Only about 150,000 vehicles were sold in Norway last year and most were ICE vehicle”

little progress has been made thus far???

little progress has been made in Norway???

What is the market share of EVs in Norway???

little progress…

I don’t get it…

About 3% of vehicles on the road in Norway are plug-ins.

This is also country which is basically financed by huge oil fund they accumulated as you probably know. Smart thing they have done. In another words, they have a huge bank account and can afford to have lofty goals, like this one.

It’s difficult to say the progress they have made is small, because the new registrations of EV’s are I believe around 30% of all cars, but of course they have still a lot of ICE cars on the road to replace.

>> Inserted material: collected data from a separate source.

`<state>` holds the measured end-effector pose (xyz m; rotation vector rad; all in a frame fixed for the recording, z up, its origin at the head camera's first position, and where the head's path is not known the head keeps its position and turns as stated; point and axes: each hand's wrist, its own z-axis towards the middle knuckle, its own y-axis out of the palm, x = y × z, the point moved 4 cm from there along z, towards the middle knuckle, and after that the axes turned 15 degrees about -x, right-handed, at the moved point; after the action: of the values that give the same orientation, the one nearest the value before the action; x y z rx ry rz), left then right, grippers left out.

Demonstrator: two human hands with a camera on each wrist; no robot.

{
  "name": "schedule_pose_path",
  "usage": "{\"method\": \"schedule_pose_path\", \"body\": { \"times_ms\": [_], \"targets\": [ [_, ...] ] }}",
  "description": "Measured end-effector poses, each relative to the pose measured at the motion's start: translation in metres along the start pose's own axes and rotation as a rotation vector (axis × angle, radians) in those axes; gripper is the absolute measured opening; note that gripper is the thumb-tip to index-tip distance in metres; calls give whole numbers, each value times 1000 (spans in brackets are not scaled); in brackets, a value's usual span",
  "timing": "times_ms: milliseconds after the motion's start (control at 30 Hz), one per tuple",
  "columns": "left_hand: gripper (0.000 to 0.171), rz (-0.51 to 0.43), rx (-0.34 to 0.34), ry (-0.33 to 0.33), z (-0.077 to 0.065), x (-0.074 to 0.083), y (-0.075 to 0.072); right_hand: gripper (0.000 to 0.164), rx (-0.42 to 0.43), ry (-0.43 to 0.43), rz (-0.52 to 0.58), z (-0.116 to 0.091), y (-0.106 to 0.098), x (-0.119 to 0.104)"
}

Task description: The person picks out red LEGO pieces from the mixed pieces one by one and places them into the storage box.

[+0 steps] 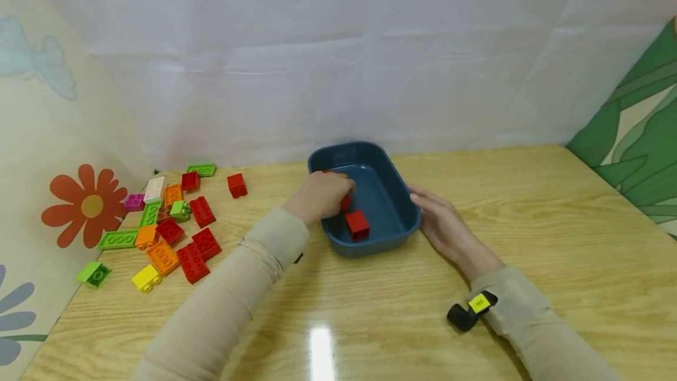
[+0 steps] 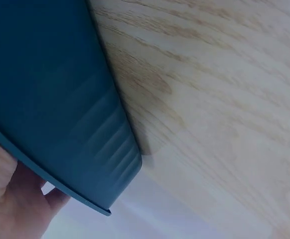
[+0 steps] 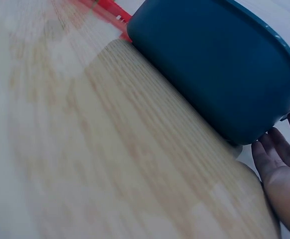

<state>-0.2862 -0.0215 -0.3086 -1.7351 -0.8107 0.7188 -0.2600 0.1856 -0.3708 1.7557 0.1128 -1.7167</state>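
A dark blue plastic tub [image 1: 385,204] stands on the table, its far end near the white backdrop. My left hand [image 1: 321,196] reaches over the tub's left rim, fingers curled down inside around a red toy brick [image 1: 345,202] that is partly hidden by them. In the left wrist view the left hand [image 2: 15,199] shows behind the tub's rim. Another red brick [image 1: 357,226] lies in the tub's near left part, and a bit of red shows behind the hand. My right hand [image 1: 449,231] rests with extended fingers against the tub's right wall; its fingertips [image 3: 264,149] meet the tub's corner.
Left on the table are scattered bricks: several red bricks [image 1: 203,211], an orange brick [image 1: 163,258], a yellow brick [image 1: 146,278], a green brick [image 1: 94,274], a white brick [image 1: 154,190]. One red brick [image 1: 237,185] sits apart, nearer the tub. A white backdrop [image 1: 338,75] hangs behind.
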Motion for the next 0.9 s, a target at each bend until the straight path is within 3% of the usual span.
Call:
{"method": "schedule_pose_path", "body": {
  "times_ms": [267, 533, 900],
  "targets": [
    [31, -9, 87, 68, -9, 2, -4, 26, 12, 5, -11, -1, -1, 1],
    [31, -52, 325, 209, -28, 9, -16, 25, 11, 2, -19, -1, 1, 0],
    [26, 1, 482, 297, -46, 0, -14, 23, 13, 5, -16, 0, 2, 0]
  ]
}}
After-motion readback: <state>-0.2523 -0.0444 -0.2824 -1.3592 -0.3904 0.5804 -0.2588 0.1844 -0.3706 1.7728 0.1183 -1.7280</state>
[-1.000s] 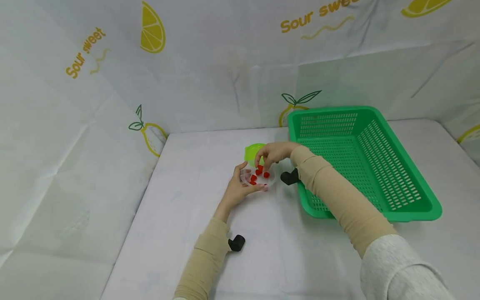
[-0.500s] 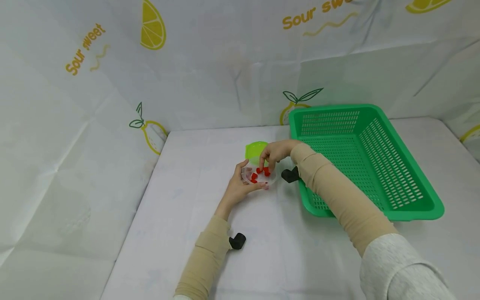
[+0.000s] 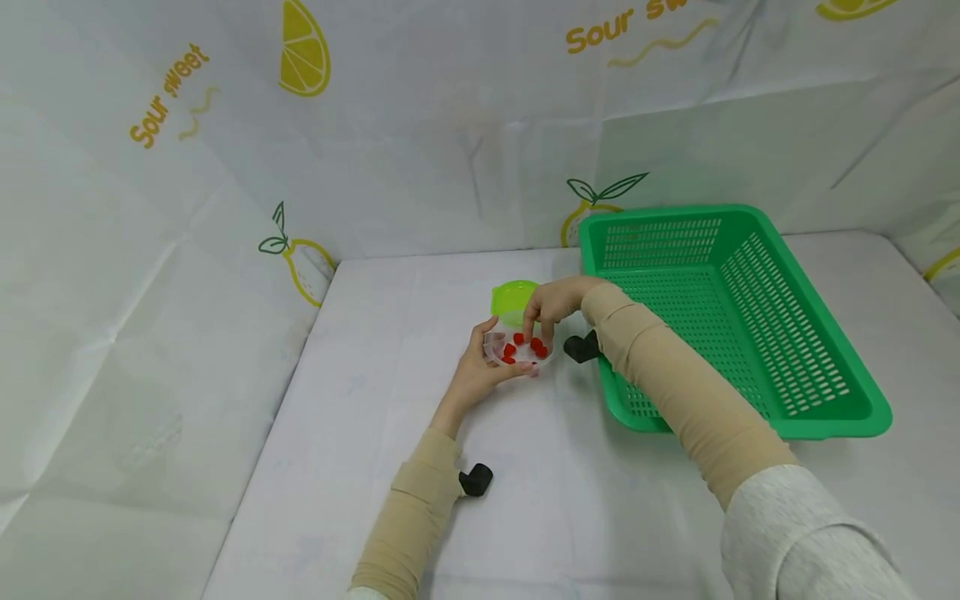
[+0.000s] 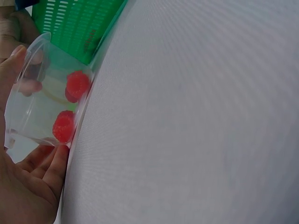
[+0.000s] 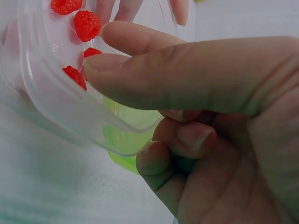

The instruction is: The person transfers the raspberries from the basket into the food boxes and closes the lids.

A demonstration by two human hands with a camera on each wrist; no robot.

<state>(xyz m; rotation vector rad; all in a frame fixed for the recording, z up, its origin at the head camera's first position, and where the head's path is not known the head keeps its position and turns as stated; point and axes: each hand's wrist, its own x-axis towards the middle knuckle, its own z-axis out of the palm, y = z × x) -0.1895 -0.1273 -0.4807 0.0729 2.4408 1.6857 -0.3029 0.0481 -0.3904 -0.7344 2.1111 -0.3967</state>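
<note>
My left hand (image 3: 476, 368) holds a small clear plastic container (image 5: 60, 112) from the left, its thumb at the near side and fingers round the far side. Several red raspberries (image 5: 87, 25) lie on the container's floor. From above, my right hand (image 3: 553, 305) reaches into the container, thumb and index finger at either side of one raspberry (image 5: 92, 52); the thumb partly hides that berry. In the right wrist view its other fingers are curled near the container's rim. A shallow lime-green plastic piece, like a lid (image 3: 513, 295), sits just behind the container.
A large green slotted basket (image 3: 813, 310) stands to the right, with my right forearm crossing over its near left corner. White cloth covers the table (image 3: 360, 433) and hangs as a lemon-printed backdrop (image 3: 420, 150). Black wrist cameras stick out from both sleeves.
My right hand has shifted slightly right within the container, and raspberries by its fingertips have moved right, toward the container's right side. The left hand keeps its hold.
</note>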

To accelerate things they will probably reach into the same kitty and pay people to get rid of these cars at some point as well.

When you have mountains of cash and zero car manufacturing industry, you can do a lot things to effect the change from oil to zero emissions.

One way to accomplish something like that in the U.S.: double the CAFE mileage requirements.

Norway has an intelligent government evidently. The U.S. must figure out how it can get one.

Kudos to Norway.

Will they accept emigres from the U.S.?

Norway, like Venezuela, is dependent on oil for its socialist dream world. Remove oil (or in the case of Venezuela, just make it slightly less profitable), and you wake up fast. Oil is not something you want to base your long term future on.